→ DIRECTIONS:
Reproduce word for word, from the entries below, the line with "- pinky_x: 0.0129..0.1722", the line with "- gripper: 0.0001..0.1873", and every line between them, and nothing more.

→ INFORMATION PROVIDED:
..............................
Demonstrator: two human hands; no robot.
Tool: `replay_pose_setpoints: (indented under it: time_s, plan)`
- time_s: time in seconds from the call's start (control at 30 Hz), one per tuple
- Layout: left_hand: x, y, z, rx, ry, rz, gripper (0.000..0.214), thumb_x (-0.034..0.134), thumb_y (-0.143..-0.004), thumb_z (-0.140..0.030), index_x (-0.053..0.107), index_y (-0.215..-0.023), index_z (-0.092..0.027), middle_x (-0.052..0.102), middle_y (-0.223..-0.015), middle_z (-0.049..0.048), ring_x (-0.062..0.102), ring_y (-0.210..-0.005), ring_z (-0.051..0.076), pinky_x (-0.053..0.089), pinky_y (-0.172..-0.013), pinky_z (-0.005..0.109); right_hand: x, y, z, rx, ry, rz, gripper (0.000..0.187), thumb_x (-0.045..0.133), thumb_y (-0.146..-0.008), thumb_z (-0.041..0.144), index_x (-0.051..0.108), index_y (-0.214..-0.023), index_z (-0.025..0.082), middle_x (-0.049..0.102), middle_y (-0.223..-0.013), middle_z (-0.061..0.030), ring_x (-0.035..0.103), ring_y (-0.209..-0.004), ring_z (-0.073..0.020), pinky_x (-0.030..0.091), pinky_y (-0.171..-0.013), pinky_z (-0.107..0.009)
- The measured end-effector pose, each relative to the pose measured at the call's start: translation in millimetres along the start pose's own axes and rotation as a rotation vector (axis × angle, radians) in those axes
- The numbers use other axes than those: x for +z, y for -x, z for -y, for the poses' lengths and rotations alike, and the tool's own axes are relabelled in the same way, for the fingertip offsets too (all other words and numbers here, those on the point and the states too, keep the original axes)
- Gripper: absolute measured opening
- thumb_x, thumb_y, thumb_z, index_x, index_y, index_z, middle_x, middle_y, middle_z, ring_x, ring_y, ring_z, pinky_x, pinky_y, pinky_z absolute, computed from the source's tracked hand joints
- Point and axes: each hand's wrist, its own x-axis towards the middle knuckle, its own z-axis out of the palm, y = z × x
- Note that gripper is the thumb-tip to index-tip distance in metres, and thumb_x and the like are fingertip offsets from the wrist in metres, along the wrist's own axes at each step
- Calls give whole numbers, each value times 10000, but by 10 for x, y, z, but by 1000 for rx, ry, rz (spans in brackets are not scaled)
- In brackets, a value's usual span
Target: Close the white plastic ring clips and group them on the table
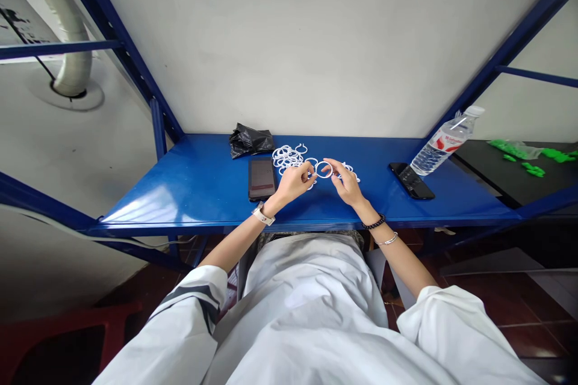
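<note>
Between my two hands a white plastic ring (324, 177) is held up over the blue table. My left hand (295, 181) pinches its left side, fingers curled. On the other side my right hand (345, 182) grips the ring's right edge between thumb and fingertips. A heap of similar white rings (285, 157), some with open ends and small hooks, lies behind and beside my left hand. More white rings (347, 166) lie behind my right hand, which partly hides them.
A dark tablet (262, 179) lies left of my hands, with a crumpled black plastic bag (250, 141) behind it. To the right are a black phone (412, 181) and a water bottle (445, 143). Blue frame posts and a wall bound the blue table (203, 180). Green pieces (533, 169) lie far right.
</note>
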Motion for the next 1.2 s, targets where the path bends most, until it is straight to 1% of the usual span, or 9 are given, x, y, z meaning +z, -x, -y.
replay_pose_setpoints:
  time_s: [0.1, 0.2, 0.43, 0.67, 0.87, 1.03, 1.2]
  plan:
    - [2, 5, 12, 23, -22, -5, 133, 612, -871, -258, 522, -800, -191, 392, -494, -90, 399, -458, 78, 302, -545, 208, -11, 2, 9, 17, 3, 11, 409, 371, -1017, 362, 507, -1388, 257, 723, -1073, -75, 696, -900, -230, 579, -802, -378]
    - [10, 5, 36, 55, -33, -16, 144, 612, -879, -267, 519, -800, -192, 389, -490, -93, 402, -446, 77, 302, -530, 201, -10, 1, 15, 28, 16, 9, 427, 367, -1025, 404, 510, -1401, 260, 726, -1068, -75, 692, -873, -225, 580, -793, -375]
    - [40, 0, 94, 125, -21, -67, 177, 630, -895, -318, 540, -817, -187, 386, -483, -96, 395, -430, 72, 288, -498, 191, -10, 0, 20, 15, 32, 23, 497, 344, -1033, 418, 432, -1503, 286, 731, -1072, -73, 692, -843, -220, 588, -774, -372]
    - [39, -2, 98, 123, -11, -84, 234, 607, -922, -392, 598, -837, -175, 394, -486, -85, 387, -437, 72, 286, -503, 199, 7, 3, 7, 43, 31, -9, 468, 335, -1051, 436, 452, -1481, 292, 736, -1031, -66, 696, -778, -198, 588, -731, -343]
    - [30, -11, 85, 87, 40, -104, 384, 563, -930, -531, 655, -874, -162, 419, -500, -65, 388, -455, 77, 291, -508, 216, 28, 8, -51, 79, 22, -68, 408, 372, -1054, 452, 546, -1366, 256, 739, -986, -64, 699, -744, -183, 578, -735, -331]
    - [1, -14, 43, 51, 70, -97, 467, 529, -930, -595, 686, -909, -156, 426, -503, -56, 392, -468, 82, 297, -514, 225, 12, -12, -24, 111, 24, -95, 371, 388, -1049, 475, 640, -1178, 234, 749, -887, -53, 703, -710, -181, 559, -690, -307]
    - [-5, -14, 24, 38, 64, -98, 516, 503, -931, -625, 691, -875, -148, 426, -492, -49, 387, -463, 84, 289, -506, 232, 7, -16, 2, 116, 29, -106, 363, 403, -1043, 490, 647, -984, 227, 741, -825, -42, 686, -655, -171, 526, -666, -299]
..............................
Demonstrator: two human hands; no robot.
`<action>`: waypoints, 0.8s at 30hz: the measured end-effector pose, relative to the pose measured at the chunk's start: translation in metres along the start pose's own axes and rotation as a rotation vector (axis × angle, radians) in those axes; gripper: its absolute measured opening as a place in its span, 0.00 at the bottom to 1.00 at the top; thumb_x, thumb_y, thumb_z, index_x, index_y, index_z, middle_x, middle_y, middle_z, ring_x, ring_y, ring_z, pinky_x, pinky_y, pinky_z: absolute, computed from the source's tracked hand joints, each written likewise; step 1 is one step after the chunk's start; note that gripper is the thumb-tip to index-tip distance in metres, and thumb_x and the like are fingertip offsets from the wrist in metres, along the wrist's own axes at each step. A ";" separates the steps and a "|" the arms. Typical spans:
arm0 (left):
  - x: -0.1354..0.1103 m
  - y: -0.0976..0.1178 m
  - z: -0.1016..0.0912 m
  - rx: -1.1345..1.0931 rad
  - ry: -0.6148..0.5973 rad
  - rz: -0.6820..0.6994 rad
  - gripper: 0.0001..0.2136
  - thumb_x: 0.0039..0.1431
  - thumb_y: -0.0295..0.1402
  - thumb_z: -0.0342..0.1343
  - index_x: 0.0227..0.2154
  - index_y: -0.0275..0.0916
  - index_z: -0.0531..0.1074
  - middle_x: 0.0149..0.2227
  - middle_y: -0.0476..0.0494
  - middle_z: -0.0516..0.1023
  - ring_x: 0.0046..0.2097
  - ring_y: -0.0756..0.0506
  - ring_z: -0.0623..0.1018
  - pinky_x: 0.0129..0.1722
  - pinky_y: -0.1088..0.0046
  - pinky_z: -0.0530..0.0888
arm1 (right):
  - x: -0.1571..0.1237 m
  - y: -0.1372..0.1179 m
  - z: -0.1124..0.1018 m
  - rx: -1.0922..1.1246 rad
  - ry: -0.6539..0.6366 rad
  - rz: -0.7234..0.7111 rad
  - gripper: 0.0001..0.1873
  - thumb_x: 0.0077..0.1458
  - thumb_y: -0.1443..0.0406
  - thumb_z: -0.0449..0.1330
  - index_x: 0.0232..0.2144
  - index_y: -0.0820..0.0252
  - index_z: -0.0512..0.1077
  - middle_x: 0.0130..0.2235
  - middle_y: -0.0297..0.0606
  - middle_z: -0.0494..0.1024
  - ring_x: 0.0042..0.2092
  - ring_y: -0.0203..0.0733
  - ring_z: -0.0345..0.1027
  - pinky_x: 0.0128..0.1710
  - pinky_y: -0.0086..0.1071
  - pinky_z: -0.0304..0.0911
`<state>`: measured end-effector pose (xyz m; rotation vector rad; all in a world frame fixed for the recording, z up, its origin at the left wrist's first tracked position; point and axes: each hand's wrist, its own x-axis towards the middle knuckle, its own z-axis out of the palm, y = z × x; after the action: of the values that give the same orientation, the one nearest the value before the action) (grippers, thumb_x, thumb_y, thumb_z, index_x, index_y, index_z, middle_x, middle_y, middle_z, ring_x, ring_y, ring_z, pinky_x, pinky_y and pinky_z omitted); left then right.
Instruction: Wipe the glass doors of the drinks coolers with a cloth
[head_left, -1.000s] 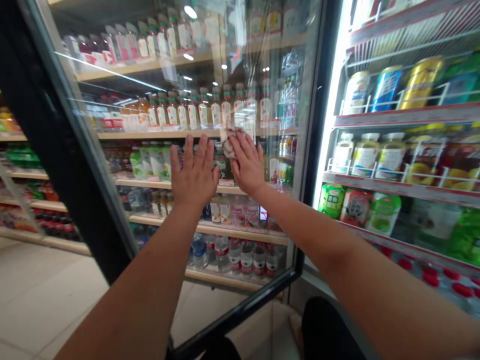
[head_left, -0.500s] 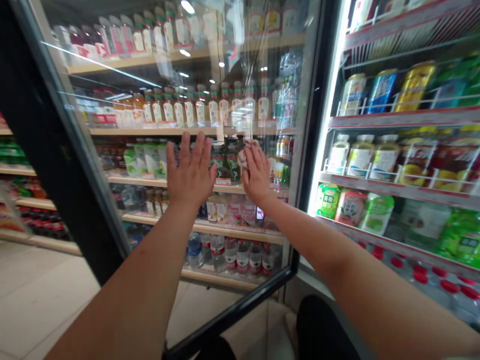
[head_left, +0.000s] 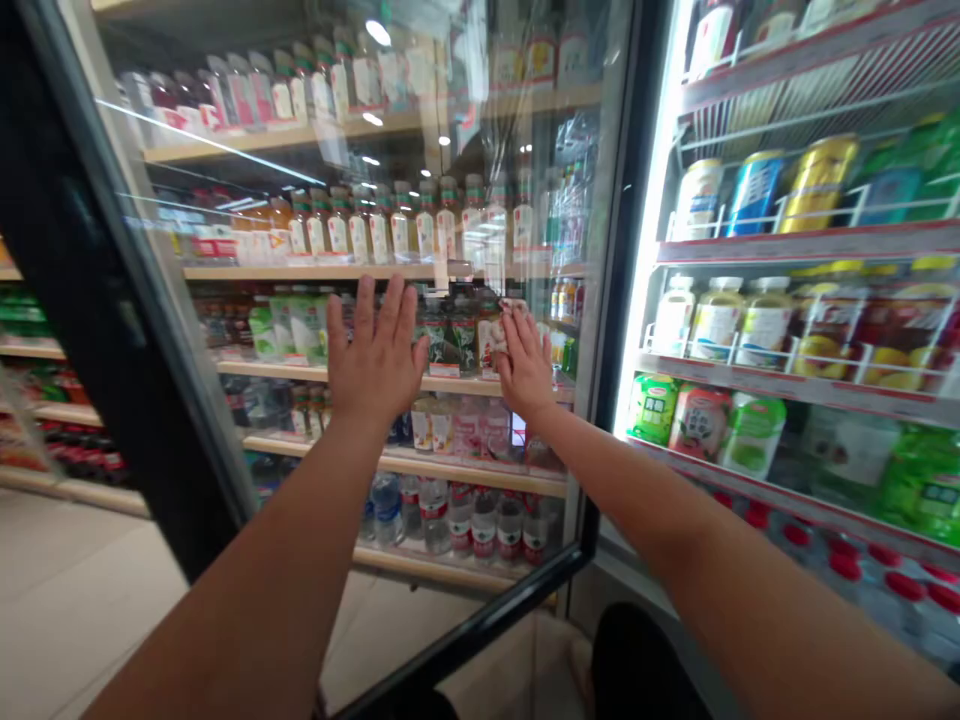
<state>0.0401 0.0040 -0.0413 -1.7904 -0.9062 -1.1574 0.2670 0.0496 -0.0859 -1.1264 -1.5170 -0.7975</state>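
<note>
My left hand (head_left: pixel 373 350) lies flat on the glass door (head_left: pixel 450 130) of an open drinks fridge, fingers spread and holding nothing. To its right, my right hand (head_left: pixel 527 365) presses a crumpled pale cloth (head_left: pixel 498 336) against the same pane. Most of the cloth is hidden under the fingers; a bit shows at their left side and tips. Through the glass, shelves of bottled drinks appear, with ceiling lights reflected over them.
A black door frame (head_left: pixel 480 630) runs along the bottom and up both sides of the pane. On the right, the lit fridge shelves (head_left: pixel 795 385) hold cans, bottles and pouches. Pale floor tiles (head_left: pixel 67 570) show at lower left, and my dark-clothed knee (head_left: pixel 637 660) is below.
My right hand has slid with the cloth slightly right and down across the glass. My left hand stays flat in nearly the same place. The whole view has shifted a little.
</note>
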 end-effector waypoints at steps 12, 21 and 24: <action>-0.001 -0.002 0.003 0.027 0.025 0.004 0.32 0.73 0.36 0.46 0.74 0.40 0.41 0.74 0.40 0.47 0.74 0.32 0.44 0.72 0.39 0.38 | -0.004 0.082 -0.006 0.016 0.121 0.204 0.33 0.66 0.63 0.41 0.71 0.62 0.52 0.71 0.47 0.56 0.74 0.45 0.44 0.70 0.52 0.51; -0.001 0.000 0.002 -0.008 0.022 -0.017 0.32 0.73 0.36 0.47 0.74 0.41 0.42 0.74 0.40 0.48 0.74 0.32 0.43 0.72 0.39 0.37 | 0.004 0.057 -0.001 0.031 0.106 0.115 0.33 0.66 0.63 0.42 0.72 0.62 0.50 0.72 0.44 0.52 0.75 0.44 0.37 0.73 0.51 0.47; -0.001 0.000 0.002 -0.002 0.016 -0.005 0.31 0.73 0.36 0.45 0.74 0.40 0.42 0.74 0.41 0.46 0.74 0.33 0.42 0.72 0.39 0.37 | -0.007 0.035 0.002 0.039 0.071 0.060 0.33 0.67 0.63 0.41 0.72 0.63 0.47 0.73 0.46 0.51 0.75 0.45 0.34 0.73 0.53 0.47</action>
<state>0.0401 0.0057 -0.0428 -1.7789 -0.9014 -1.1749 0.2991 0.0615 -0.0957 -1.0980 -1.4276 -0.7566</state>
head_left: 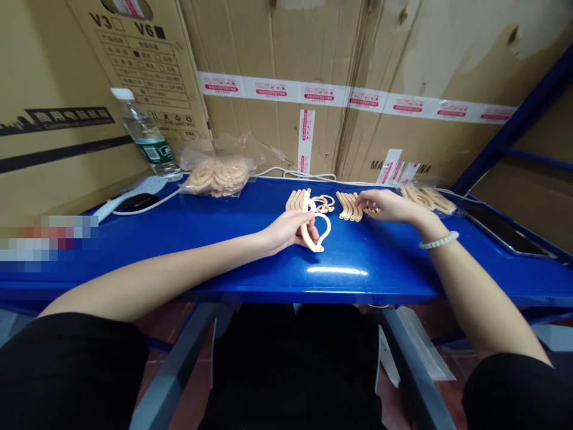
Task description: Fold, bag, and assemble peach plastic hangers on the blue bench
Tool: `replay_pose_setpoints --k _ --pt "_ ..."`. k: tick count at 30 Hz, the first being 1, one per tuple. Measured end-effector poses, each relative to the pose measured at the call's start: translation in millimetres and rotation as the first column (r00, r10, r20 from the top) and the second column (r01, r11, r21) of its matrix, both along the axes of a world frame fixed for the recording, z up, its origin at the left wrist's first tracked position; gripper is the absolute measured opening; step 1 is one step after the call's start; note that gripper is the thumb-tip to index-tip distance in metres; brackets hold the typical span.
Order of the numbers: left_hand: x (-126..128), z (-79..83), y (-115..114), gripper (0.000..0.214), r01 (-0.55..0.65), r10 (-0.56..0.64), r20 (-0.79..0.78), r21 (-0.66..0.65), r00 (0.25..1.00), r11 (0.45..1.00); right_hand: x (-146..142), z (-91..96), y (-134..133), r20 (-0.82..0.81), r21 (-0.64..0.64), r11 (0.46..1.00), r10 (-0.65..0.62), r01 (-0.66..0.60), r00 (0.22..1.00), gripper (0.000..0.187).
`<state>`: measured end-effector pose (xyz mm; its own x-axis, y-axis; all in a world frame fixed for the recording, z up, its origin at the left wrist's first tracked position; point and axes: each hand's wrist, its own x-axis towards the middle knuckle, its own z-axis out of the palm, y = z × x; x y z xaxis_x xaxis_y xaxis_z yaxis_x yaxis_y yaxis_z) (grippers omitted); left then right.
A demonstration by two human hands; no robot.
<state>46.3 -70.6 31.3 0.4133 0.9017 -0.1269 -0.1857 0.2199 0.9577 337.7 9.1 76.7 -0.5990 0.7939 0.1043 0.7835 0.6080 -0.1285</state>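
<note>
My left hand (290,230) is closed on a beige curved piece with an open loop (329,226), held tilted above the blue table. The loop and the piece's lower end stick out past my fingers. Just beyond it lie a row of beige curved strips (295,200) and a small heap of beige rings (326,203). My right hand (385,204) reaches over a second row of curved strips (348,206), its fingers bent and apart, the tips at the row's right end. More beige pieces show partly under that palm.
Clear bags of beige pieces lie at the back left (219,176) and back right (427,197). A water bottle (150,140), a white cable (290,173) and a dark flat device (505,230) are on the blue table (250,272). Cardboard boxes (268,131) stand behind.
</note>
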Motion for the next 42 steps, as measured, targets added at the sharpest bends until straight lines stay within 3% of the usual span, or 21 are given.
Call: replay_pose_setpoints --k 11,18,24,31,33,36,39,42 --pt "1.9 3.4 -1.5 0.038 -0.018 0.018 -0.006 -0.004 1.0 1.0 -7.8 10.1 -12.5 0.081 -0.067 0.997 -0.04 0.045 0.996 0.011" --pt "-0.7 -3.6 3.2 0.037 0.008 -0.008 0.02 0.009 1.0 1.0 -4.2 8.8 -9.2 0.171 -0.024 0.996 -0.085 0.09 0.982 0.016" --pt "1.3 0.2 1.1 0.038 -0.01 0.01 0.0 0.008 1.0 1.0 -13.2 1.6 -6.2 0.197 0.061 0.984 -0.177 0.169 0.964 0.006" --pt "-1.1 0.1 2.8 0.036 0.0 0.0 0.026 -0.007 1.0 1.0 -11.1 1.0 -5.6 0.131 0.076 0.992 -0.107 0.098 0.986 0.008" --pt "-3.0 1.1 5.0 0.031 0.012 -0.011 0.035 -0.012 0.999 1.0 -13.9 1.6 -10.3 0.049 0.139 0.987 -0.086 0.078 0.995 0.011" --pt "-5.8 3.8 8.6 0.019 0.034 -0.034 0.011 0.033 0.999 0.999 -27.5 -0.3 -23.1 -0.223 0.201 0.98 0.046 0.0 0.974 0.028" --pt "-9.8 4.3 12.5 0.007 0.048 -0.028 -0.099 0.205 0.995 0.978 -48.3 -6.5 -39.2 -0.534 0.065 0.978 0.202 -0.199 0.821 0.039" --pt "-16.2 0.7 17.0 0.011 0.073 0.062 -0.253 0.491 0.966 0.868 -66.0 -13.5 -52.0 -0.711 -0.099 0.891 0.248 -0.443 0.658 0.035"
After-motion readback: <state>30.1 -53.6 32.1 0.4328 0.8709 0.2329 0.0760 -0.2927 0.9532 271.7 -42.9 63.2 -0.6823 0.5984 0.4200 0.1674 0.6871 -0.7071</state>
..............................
→ WRITTEN ANSWER:
  - pinky_x: 0.0129..0.1722
  - pinky_y: -0.1088..0.0046
  - pinky_z: -0.0530..0.0888
arm1 (right):
  - x: -0.1571..0.1237 m
  - y: -0.1372..0.1179 m
  - z: -0.1124..0.1018 m
  - rx: -1.0922..1.1246 rad
  - ry: -0.6539..0.6366 rad
  - rz: -0.7234..0.7111 rad
  - gripper: 0.0001..0.1873

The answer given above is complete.